Task details - Would you reproduce exactly the lines below from the one holding "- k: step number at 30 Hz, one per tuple" through the one holding "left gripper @", inclusive, and no others?

[Start of Attachment]

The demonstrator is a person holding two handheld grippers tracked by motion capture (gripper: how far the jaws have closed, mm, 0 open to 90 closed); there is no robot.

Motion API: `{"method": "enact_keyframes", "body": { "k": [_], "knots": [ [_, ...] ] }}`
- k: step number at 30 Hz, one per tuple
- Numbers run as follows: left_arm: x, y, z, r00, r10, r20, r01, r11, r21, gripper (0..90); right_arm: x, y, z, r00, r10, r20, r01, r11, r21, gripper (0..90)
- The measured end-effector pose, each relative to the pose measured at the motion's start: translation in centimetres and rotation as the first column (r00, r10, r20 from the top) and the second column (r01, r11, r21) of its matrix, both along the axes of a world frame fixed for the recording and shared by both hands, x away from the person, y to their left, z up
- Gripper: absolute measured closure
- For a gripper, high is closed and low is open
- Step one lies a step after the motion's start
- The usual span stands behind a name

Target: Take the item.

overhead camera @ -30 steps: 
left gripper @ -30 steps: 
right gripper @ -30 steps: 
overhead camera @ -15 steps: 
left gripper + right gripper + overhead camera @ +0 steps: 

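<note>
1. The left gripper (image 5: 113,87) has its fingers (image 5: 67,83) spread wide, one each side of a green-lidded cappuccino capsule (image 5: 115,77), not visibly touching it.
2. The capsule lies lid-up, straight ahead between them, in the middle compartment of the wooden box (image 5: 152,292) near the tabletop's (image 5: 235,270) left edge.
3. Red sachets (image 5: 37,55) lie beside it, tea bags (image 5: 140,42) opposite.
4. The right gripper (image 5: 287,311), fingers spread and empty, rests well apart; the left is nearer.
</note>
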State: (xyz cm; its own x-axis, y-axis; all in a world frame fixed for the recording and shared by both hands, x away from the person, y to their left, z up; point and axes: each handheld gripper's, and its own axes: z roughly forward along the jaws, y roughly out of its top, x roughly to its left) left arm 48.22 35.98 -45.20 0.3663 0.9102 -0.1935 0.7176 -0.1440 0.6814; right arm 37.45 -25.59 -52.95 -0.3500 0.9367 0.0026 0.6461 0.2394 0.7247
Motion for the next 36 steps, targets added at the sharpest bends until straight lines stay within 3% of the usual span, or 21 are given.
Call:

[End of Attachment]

Reply to the task -
- k: step number at 30 Hz, one per tuple
- Numbers run as follows: left_arm: x, y, z, r00, r10, r20, r01, r11, r21, gripper (0..90); right_arm: x, y, z, r00, r10, r20, r01, r11, r21, gripper (0..90)
- The measured end-effector pose, each relative to the pose measured at the motion's start: translation in centimetres and rotation as the first column (r00, r10, r20 from the top) and the second column (r01, r11, r21) of its matrix, both along the axes of a world frame fixed for the recording and shared by both hands, x away from the person, y to their left, z up
- Gripper: absolute measured closure
- For a gripper, high is closed and low is open
- Step one lies a step after the motion's start
- The usual span stands behind a name

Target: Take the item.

overhead camera @ -30 steps: 
left gripper @ -30 steps: 

This exercise requires no further response.